Wednesday, November 2, 2011
Award-winning Julius Katz Mysteries now a free Kindle download
My award-winning Julius Katz Mysteries is now available as a free Kindle download from Amazon. That's right. $0.00, nada, zip, absolutely free. Not surprising that 1000s of readers have already taken advantage of this and that Julius Katz Mysteries is currently ranked third on Kindle's hardboiled mystery list. And here's the beauty of this--after reading these award-winning stories, the first full-length Julius Katz novel, JULIUS KATZ & ARCHIE, will be waiting for you as a $2.99 Kindle download. And other Julius Katz mysteries will be gracing the pages of Ellery Queen Mystery Magazine in the near future, the next one being ONE ANGRY JULIUS. So if you haven't discovered Julius Katz and Archie yet, now is the perfect time!
Friday, October 21, 2011
Blood Crimes -- Monster Librarian
The Monster Librarian recently reviewed a number of horror themed adventure books, and summed up their review of Blood Crimes with:
Strong language, gore, violence, and sexual situations give the first book in Dave Zeltserman’s series a high-octane feel. The fight scenes are graphic and leave you feeling as breathless as the characters. Highly recommended.
To read the full review of see the other horror books reviewed, click here.
Thursday, October 20, 2011
10 quick reasons to read The Caretaker of Lorne Field
Now that Caretaker is out in paperback, I thought I'd put together 10 quick reasons why you should read this book.
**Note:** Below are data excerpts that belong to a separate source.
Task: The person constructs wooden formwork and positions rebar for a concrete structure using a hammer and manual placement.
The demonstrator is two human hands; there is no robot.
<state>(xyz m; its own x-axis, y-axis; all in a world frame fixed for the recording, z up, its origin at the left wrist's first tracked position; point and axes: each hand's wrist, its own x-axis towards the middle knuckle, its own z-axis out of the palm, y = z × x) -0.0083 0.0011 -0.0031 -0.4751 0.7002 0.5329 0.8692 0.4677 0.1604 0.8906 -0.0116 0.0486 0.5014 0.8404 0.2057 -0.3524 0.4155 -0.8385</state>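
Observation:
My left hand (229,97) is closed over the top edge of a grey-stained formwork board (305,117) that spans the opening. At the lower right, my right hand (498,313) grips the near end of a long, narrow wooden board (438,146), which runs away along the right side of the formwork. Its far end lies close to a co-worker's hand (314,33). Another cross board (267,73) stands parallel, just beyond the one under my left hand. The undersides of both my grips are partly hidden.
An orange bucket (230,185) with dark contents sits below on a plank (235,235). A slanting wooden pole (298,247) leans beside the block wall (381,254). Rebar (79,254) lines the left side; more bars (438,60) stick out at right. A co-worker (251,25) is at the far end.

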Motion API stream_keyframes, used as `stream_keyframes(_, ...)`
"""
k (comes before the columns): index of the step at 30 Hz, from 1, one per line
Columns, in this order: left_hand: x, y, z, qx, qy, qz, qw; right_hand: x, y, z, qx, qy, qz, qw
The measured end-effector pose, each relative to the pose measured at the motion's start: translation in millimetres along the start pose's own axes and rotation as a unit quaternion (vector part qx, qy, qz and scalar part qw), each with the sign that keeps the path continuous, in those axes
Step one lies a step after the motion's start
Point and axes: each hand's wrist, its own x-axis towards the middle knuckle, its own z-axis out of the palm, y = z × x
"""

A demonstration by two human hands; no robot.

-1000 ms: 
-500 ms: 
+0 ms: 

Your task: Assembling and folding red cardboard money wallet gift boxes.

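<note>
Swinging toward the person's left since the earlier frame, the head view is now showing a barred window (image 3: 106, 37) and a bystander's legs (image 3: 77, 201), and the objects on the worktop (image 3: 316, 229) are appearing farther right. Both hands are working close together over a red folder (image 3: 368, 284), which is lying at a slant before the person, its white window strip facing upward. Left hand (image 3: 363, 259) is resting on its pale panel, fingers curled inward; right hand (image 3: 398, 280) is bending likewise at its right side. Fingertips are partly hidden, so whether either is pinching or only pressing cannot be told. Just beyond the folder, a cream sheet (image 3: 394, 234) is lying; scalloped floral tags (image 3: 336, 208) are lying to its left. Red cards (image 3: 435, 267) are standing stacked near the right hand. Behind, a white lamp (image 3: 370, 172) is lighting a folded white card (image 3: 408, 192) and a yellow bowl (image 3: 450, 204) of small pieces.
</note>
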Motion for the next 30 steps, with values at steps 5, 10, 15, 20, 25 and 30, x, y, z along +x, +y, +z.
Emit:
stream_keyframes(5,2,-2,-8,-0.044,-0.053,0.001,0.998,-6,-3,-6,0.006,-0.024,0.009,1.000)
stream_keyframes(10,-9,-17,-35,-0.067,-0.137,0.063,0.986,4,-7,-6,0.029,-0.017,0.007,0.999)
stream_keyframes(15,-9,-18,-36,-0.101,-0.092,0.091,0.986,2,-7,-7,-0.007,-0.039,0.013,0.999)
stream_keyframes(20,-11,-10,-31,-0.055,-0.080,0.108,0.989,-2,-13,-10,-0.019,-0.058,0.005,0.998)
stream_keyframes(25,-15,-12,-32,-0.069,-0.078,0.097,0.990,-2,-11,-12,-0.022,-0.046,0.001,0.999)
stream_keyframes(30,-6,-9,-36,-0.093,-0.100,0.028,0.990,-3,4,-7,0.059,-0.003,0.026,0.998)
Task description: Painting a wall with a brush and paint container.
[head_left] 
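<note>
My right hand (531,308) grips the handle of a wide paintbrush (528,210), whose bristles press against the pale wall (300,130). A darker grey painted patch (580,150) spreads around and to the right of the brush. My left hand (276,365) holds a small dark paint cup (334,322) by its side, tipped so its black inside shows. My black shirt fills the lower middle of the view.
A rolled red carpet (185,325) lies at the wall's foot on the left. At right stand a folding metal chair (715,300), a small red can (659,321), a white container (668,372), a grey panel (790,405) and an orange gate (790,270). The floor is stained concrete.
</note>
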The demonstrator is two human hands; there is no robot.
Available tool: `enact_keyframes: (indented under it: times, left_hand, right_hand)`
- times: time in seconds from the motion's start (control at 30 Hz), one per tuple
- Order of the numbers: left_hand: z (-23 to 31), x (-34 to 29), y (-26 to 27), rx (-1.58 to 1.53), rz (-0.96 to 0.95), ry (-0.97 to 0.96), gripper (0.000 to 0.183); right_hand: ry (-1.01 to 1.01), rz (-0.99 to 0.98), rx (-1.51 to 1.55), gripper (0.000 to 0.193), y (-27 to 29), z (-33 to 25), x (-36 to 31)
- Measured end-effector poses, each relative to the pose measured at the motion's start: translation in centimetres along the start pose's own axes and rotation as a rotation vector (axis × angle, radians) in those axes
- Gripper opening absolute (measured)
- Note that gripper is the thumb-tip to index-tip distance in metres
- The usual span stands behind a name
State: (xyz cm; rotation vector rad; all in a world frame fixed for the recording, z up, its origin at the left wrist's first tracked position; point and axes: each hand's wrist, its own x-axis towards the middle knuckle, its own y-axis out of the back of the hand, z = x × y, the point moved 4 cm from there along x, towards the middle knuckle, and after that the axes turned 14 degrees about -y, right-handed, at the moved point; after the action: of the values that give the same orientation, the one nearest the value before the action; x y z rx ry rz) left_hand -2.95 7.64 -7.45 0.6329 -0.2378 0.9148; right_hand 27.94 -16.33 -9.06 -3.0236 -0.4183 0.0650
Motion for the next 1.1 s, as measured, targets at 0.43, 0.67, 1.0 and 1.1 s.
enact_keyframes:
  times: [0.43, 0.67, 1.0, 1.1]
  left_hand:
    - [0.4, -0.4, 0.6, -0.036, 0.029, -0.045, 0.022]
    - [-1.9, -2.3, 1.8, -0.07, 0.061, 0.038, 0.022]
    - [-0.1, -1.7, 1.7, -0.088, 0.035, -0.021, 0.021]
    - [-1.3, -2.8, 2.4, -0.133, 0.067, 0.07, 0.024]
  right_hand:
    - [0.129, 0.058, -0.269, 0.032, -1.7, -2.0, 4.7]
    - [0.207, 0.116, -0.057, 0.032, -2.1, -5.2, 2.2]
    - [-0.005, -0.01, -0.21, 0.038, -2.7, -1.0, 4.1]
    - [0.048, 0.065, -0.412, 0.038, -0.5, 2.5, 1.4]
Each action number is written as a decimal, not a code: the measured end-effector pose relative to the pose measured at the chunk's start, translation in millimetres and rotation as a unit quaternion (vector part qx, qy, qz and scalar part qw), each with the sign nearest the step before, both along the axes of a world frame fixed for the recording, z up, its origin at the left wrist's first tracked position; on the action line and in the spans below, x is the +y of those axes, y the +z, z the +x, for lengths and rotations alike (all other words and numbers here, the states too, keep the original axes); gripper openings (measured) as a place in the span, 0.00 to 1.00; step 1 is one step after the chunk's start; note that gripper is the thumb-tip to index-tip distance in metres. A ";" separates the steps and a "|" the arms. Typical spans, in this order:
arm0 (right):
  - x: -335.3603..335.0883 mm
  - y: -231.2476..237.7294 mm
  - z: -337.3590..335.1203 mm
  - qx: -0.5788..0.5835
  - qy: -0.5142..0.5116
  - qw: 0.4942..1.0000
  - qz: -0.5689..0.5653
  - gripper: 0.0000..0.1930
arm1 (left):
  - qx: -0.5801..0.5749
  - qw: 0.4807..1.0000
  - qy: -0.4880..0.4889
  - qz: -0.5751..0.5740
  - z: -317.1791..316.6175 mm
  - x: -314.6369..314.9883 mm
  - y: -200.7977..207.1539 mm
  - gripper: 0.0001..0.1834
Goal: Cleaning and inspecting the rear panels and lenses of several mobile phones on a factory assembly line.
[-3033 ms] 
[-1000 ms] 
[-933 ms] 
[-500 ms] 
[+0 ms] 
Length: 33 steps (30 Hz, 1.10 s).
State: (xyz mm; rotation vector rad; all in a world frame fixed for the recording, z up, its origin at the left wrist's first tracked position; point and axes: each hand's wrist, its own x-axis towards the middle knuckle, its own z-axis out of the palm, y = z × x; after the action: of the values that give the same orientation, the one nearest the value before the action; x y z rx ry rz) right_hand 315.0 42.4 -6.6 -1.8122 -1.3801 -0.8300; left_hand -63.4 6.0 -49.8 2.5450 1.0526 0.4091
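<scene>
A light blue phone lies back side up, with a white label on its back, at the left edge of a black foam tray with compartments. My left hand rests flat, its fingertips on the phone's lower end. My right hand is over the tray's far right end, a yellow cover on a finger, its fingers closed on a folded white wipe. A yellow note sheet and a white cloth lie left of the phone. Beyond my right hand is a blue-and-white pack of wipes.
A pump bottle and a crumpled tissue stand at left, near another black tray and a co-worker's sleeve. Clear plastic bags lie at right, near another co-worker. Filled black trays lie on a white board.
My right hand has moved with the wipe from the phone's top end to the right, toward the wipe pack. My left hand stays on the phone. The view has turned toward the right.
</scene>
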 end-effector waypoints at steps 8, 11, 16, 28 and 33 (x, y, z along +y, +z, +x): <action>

1) Short listed by the American Library Association for best horror novel of 2010
2) Dark Quill nominee for best dark genre book of 2010
3) "Delicious horror-ish novel...Zeltserman is fully in control." -- Newsday
4) "Superb mix of humor and horror...Zeltserman orchestrates events perfectly...Readers will keep turning pages to see how the ambiguous plot resolves." -- Publishers Weekly, starred review
5) "Harrowing. Zeltserman colors it black with the best of them." -- Kirkus Reviews
6) "Crime writer Zeltserman has produced a nail-biter...The narrative is straightforward and gritty, reminiscent of works of Dashiell Hammett...gripping and actually 'horrifying,' this title is recommended for horror fans and readers who may relish unpleasant surprises." -- Library Journal
7) "This superbly crafted horror story explores the dichotomy between belief and rationality." -- Booklist
8) "The black comedy of errors that ensues invites comparison to storiesby Kafka, David Prill, James Hynes, William Browning Spencer, and other authors who have mused on the dark side of daily breadwinning... Though Zeltserman's approach is clearly tongue-in- cheek, he deftly balances the competing interests of the characters to keep the truth of the narrative events ambiguous. A few deaths at conveniently inopportune moments and several coincidental fades to black only add to the dramatic tension of the narrative. Stories of this kind are hard to pull off and often collapse under the weight of their outrageous premises long before they end. It's to Zeltserman's credit that his novel holds together up to and through the final paragraph, and that it compels the reader to stay with it for that long." -- LOCUS Magazine
9) "The Caretaker of Lorne Field succeeds as a horror novel, a psychological thriller and a haunting parable, even in some ways that Zeltserman may not have intended. There are dark levels to this work, some of which are immediately evident and others of which reveal themselves only upon later reflection. I don't know if the book will come to be regarded as a classic, either now or at some point in the future, but it deserves to be." --Bookreporter
10) "Throughout, the reader is not sure if this is all some sort of mental breakdown, building to a fever pitch of an ending. As a writer, Zeltserman is not just limited to doing gritty crime, but has the talent to give some horror authors a run. This might be one of the best books of the year, yet might slip through the cracks. The one thing most who read this novel will agree upon is the true sense of creepiness that Zeltserman layers on as each page is turned." Bookgasm
And now for a bonus reason--Aukwowies have never been cheaper or more plentiful, and really, is there a better gift to give for Halloween than a book full of Aukowies??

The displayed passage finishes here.